I have a customer in a nearby town that wants to relocate their water meter from one side of their basement to the other side. The water service comes in to the basement consisting of 3/4" k copper. I intend to tie 3/4" m copper into the k copper and go up across the ceiling and then back down to the new meter location. 

Bear in mind guys, I operate in a area that consists of 99 percent private water wells. Very few water meters and this town is 40 miles from my area.

The code as I remember it is all service piping before the meter must be hammer flared, brazed or ford type fittings. Has this code changed? I operate in michigan and go by international code. The reason I ask is anther plumber was going to install pex.


----------



## PlungerJockey (Feb 19, 2010)

I would atleast run L copper.

That being said, I now nothing about plumbing in Michigan with all your fancy basements with meters in them.

In my neck of the woods, meters are in the yard.


----------



## johnh (Jul 6, 2013)

I remember back in 1995 we had a cold winter and some service lines that were nearly 5 feet deep froze. I can't imagine water meters in the yard here. When I worked a bit in southeast tennessee the water meters were in a cute little box in the front yard. Pop the top off and use a crescent wrench to shut it off. Here we use a 6 foot or so key to shut off the water at the curb stop. Different mode for sure LOL.


----------



## PlungerJockey (Feb 19, 2010)

Our water service lines are required to be a minimum depth of 16 inches.


----------



## johnh (Jul 6, 2013)

Our code says below frostline. I have a copper rod about 7 foot long with a "duck bill" on the end. If a line freezes this is pushed onto the curb stop valve and a thawing machine is used to thaw the line out. I pretty much insist on k copper for underground service lines.


----------



## PlungerJockey (Feb 19, 2010)

johnh said:


> Our code says below frostline. I have a copper rod about 7 foot long with a "duck bill" on the end. If a line freezes this is pushed onto the curb stop valve and a thawing machine is used to thaw the line out. I pretty much insist on k copper for underground service lines.
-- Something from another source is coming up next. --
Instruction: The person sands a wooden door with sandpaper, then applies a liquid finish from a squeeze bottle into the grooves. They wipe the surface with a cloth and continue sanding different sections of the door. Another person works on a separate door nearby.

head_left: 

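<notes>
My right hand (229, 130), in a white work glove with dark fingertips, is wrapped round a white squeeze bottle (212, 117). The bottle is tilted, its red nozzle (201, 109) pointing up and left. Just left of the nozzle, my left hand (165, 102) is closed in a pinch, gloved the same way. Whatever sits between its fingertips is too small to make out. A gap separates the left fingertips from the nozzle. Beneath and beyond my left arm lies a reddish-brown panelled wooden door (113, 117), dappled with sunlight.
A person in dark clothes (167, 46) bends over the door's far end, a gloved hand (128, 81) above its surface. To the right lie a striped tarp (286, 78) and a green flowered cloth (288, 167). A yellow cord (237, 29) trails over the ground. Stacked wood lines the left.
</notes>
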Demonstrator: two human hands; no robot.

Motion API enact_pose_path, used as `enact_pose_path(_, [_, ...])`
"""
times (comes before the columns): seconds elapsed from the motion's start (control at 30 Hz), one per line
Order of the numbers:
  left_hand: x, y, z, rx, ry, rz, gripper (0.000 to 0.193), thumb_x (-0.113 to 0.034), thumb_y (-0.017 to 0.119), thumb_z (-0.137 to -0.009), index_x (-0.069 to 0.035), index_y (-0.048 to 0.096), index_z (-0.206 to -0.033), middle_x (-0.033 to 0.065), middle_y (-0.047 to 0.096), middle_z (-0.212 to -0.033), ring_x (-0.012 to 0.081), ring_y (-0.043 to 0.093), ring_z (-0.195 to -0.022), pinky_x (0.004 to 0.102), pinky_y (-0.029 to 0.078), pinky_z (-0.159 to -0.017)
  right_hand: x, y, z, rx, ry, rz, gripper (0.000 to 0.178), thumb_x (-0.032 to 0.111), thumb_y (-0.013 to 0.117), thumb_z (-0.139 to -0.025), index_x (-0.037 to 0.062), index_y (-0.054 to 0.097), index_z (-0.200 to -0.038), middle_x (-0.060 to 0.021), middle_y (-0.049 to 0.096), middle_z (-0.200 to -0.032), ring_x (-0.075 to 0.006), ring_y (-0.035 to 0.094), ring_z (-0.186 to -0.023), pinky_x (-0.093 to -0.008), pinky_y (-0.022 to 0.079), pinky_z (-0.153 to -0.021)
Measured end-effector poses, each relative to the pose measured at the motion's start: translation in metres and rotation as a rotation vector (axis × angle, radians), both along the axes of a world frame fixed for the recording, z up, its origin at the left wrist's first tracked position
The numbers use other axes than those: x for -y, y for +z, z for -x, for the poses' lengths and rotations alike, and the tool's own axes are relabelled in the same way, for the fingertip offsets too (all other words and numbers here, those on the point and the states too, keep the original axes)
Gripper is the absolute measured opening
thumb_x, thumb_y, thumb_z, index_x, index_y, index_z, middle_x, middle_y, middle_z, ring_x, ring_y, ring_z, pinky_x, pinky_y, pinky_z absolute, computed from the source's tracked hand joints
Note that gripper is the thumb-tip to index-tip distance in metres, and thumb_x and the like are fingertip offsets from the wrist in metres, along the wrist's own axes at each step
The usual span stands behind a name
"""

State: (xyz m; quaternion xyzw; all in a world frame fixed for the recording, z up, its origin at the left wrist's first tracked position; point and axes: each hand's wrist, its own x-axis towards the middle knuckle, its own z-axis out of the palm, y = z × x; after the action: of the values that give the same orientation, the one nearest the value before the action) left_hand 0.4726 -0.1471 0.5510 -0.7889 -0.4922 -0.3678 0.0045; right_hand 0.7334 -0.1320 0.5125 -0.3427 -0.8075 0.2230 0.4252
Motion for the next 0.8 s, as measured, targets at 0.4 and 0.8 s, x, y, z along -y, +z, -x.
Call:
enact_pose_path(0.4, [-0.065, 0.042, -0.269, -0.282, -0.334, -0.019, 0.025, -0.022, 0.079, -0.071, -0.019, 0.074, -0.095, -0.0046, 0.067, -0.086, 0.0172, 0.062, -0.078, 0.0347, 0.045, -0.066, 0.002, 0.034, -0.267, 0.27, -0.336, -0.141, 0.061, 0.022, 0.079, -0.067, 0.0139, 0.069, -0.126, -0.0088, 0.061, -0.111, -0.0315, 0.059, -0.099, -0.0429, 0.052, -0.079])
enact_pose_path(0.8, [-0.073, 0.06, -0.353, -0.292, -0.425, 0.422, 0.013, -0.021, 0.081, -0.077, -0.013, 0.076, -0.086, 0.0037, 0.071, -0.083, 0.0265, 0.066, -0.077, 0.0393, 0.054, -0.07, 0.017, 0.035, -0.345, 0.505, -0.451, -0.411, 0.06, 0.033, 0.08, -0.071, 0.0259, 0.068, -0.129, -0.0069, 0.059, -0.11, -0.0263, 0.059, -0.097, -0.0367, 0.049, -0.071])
That's a pretty good idea. Every now and then it's get's cold enough here to freeze a water service. Usually it's because the line is only 6 inches deep. Unfortunitly it is rare to see a copper water service here.


----------



## crown36 (May 21, 2013)

johnh said:


> I have a customer in a nearby town that wants to relocate their water meter from one side of their basement to the other side. The water service comes in to the basement consisting of 3/4" k copper. I intend to tie 3/4" m copper into the k copper and go up across the ceiling and then back down to the new meter location.
> 
> Bear in mind guys, I operate in a area that consists of 99 percent private water wells. Very few water meters and this town is 40 miles from my area.
> 
> The code as I remember it is all service piping before the meter must be hammer flared, brazed or ford type fittings. Has this code changed? I operate in michigan and go by international code. The reason I ask is anther plumber was going to install pex.


I am a Michigan Plumber. The Water Service line is almost always flared at the stop box (if using copper), but there is no requirement stating it must be flared or brazed. The water provider may have a say on the type of connection at the stop box. Any joints underground must be silver soldered. Your line is going to run to a full port shut off valve before you reach the meter anyways. Even if the other plumber wanted to run PEX, that would still be approved.

Use the Michigan Plumbing Code, not the IPC. The MPC is written from the IPC, but there are differences in the two.


----------



## incarnatopnh (Feb 1, 2011)

We could not do that here. K copper only before the meter. Meter must be set within 12" from where the service enters the basement. Mueller type compression or flare fitting only.


----------



## crown36 (May 21, 2013)

incarnatopnh said:


> We could not do that here. K copper only before the meter. Meter must be set within 12" from where the service enters the basement. Mueller type compression or flare fitting only.


We can even use L rigid copper if we chose. Would I? No. I use K, too.


----------



## Ghostmaker (Jan 12, 2013)

I would suggest you contact the water provider.


----------